───── RAW DATA ─────
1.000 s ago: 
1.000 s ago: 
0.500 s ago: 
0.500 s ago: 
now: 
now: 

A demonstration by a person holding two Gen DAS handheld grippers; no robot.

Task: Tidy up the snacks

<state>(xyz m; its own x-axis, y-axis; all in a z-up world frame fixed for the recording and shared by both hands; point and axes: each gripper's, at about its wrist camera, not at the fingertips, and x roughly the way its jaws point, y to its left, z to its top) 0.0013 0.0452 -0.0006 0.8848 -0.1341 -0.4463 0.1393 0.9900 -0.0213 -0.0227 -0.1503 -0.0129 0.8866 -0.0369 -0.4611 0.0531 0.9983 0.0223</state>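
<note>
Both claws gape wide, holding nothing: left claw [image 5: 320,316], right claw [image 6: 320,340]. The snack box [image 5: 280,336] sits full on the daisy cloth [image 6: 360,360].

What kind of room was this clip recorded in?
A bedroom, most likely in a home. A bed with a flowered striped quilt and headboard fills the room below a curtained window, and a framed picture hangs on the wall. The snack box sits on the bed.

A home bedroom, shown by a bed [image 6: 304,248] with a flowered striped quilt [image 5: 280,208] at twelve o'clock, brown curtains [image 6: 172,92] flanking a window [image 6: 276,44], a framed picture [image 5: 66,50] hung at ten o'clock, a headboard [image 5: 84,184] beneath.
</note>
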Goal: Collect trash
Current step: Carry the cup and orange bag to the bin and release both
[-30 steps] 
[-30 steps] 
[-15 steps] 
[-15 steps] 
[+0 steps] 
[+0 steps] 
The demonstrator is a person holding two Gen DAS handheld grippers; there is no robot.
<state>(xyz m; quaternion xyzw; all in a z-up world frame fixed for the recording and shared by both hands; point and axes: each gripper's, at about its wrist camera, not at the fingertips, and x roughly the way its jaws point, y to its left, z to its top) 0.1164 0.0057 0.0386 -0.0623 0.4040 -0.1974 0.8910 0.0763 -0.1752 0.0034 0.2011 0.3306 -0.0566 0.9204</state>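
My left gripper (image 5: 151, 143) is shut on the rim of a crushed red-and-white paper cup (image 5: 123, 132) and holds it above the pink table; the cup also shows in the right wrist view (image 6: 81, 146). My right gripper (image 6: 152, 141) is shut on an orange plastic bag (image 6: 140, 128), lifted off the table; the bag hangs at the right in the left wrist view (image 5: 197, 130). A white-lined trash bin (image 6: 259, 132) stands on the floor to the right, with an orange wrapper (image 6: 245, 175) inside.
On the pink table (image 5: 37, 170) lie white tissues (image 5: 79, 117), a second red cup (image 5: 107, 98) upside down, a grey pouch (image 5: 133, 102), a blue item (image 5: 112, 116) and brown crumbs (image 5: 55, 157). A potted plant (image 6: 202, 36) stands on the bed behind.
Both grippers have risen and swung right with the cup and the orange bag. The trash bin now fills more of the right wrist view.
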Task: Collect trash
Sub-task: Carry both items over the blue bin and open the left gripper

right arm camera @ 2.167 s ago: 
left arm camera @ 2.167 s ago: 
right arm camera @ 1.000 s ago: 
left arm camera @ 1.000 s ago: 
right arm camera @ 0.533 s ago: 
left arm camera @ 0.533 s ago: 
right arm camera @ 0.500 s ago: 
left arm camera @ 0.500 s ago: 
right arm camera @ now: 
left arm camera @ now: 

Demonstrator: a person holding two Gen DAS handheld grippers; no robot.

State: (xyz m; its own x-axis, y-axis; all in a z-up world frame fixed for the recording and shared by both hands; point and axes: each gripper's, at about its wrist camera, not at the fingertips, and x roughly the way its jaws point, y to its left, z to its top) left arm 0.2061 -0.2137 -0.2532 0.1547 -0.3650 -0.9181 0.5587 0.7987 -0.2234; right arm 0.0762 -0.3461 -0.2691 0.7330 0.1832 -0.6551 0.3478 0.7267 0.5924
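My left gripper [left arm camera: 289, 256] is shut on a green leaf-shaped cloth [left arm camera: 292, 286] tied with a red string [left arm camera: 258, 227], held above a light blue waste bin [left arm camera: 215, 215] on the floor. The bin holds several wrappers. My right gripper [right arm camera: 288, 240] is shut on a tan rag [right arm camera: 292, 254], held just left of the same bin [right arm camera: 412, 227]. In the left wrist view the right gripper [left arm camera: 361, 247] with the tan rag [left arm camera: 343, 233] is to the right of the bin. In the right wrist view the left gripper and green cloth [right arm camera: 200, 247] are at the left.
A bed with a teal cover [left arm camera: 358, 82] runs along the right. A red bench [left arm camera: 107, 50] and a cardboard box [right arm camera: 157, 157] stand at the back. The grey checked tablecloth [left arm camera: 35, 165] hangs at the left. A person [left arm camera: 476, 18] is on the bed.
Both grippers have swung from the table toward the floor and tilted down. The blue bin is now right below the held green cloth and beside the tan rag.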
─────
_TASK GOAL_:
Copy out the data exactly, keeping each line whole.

_YOUR SOLUTION_:
1.000 s ago: 
1.000 s ago: 
0.500 s ago: 
0.500 s ago: 
now: 
now: 

A demonstration by a person holding two Gen DAS handheld grippers; no robot.

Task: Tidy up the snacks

<state>(xyz m; its own x-axis, y-axis; all in a z-up world frame fixed for the recording and shared by both hands; point and axes: each gripper's, at about its wrist camera, not at the fingertips, and x roughly the way its jaws point, y to its left, z to its top) 0.0013 0.0452 -0.0006 0.8848 -0.1341 -0.4463 0.1393 0.9900 -0.0213 -0.0227 -0.1503 -0.0129 0.8866 -0.0369 -0.4611 0.0531 0.9983 0.0223</state>
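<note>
Both claws gape wide, holding nothing: left claw [image 5: 320,316], right claw [image 6: 320,340]. The snack box [image 5: 280,336] sits full on the daisy cloth [image 6: 360,360].

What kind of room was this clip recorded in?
A bedroom, most likely in a home. A bed with a flowered striped quilt and headboard fills the room below a curtained window, and a framed picture hangs on the wall. The snack box sits on the bed.

A home bedroom, shown by a bed [image 6: 304,248] with a flowered striped quilt [image 5: 280,208] at twelve o'clock, brown curtains [image 6: 172,92] flanking a window [image 6: 276,44], a framed picture [image 5: 66,50] hung at ten o'clock, a headboard [image 5: 84,184] beneath.
</note>
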Goal: Collect trash
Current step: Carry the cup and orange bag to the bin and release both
[-30 steps] 
[-30 steps] 
[-15 steps] 
[-15 steps] 
[+0 steps] 
[+0 steps] 
The demonstrator is a person holding two Gen DAS handheld grippers; there is no robot.
<state>(xyz m; quaternion xyzw; all in a z-up world frame fixed for the recording and shared by both hands; point and axes: each gripper's, at about its wrist camera, not at the fingertips, and x roughly the way its jaws point, y to its left, z to its top) 0.1164 0.0057 0.0386 -0.0623 0.4040 -0.1974 0.8910 0.0763 -0.1752 0.0034 0.2011 0.3306 -0.0566 0.9204</state>
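My left gripper (image 5: 151, 143) is shut on the rim of a crushed red-and-white paper cup (image 5: 123, 132) and holds it above the pink table; the cup also shows in the right wrist view (image 6: 81, 146). My right gripper (image 6: 152, 141) is shut on an orange plastic bag (image 6: 140, 128), lifted off the table; the bag hangs at the right in the left wrist view (image 5: 197, 130). A white-lined trash bin (image 6: 259, 132) stands on the floor to the right, with an orange wrapper (image 6: 245, 175) inside.
On the pink table (image 5: 37, 170) lie white tissues (image 5: 79, 117), a second red cup (image 5: 107, 98) upside down, a grey pouch (image 5: 133, 102), a blue item (image 5: 112, 116) and brown crumbs (image 5: 55, 157). A potted plant (image 6: 202, 36) stands on the bed behind.
Both grippers have risen and swung right with the cup and the orange bag. The trash bin now fills more of the right wrist view.
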Task: Collect trash
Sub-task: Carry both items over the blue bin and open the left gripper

right arm camera @ 2.167 s ago: 
left arm camera @ 2.167 s ago: 
right arm camera @ 1.000 s ago: 
left arm camera @ 1.000 s ago: 
right arm camera @ 0.533 s ago: 
left arm camera @ 0.533 s ago: 
right arm camera @ 0.500 s ago: 
left arm camera @ 0.500 s ago: 
right arm camera @ now: 
left arm camera @ now: 

Demonstrator: a person holding two Gen DAS handheld grippers; no robot.

State: (xyz m; its own x-axis, y-axis; all in a z-up world frame fixed for the recording and shared by both hands; point and axes: each gripper's, at about its wrist camera, not at the fingertips, and x roughly the way its jaws point, y to its left, z to its top) left arm 0.2061 -0.2137 -0.2532 0.1547 -0.3650 -0.9181 0.5587 0.7987 -0.2234; right arm 0.0762 -0.3461 -0.2691 0.7330 0.1832 -0.6551 0.3478 0.7267 0.5924
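My left gripper [left arm camera: 289, 256] is shut on a green leaf-shaped cloth [left arm camera: 292, 286] tied with a red string [left arm camera: 258, 227], held above a light blue waste bin [left arm camera: 215, 215] on the floor. The bin holds several wrappers. My right gripper [right arm camera: 288, 240] is shut on a tan rag [right arm camera: 292, 254], held just left of the same bin [right arm camera: 412, 227]. In the left wrist view the right gripper [left arm camera: 361, 247] with the tan rag [left arm camera: 343, 233] is to the right of the bin. In the right wrist view the left gripper and green cloth [right arm camera: 200, 247] are at the left.
A bed with a teal cover [left arm camera: 358, 82] runs along the right. A red bench [left arm camera: 107, 50] and a cardboard box [right arm camera: 157, 157] stand at the back. The grey checked tablecloth [left arm camera: 35, 165] hangs at the left. A person [left arm camera: 476, 18] is on the bed.
Both grippers have swung from the table toward the floor and tilted down. The blue bin is now right below the held green cloth and beside the tan rag.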

There's no more to the answer.